In [None]:
import numpy as np
import pandas as pd

from nltk.stem.porter import PorterStemmer
from nltk.corpus import stopwords
from nltk.tokenize import TreebankWordTokenizer

## Defining the preprocessing methods

In [None]:
tokenizer = TreebankWordTokenizer()
stemmer = PorterStemmer()

In [None]:
tokenizer.tokenize("The input text.")


In [None]:
stemmer.stem("documents")


In [None]:

# The first time you use the stopwords, you have to download them!
# import nltk
# nltk.download("stopwords")

stop_words = stopwords.words("english")
stop_words[:100]

## Setting up the "corpus"

In [None]:
sentences = """Thomas Jefferson began building Monticello at the age of 26.\n"""
sentences += """Construction was done mostly by local masons and carpenters.\n"""
sentences += "He moved into the South Pavilion in 1770.\n"
sentences += """Turning Monticello into a neoclassical masterpiece was Jefferson's obsession."""
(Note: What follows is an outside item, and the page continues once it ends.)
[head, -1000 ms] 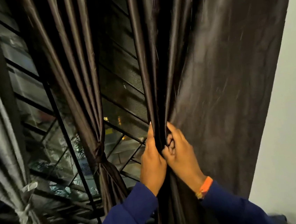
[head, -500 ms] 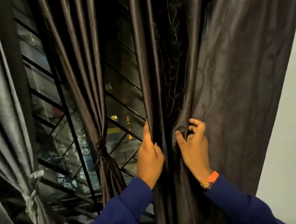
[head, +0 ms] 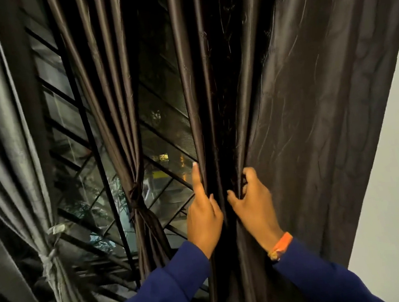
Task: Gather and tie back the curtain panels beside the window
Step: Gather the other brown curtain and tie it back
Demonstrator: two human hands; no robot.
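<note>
Dark brown satin curtain panel point(head: 312, 114) hangs loose before us, its folds bunching where our two hands meet it. Our left hand point(head: 204, 221) lies against the panel's left edge, forefinger pointing straight up along the fold and thumb tucked into the cloth, the other fingers hidden behind it, so we cannot tell how firmly it grips. Our right hand point(head: 253, 206), just right of that fold, curls its fingers into a pinch of the fabric; an orange wristband point(head: 281, 245) shows above our blue sleeve point(head: 318, 283).

Left of the loose panel, a narrower brown panel point(head: 113, 110) is already knotted at its waist. Farther left, a grey curtain point(head: 1, 147) is bound with a pale tie point(head: 48, 260). Between them we see the black window grille point(head: 88, 138). A plain pale wall point(head: 398, 179) borders the loose panel's right edge.
</note>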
sentence = sentences.lower()
sentence

# Bag of words representation

Let us compute the BoW representation for our toy corpus

In [None]:
# Loading the corpus into a dictionary
corpus ={}
for i, sent in enumerate(sentences.split('\n')):
    sentence = sent.lower()                 # Case folding
    tokens = tokenizer.tokenize(sentence)   # Tokenisation 
    stems = [stemmer.stem(token) for token in tokens]
    
    corpus['sent{}'.format(i)] = dict((tok, 1) for tok in
         stems)

print(corpus)


In [None]:
# Loading it into a pandas dataframe
df = pd.DataFrame.from_records(corpus).fillna(0).astype(int).T

#df[df.columns[:10]]


print(df)


## Dot product


In [None]:
v1 = np.array([1, 2, 3])
v2 = np.array([2, 4, 6])

sum_dot = 0

for i in range(len(v1)):
    sum_dot += v1[i] * v2[i]
    print(sum_dot)
print("Result", sum_dot)


In [None]:

# Note that we are vectorizing the multiplication of the two vectors
dot = (v1 * v2).sum()
print(dot)

In [None]:
v1.dot(v2)

The dot product can be used to measure the overlapping between two documents

In [None]:
# We first need to compute the transpose of the matrix 
df = df.T

#How can I print it?
print(df)

In [None]:
df.sent0.dot(df.sent1)


In [None]:
df.sent0.dot(df.sent2)

In [None]:
df.sent0.dot(df.sent3)


In [None]:
# Where do these numbers come from?
print(sentences)
[(k, v) for (k, v) in (df.sent0 & df.sent3).items() if v]

This is your first **vector space model**!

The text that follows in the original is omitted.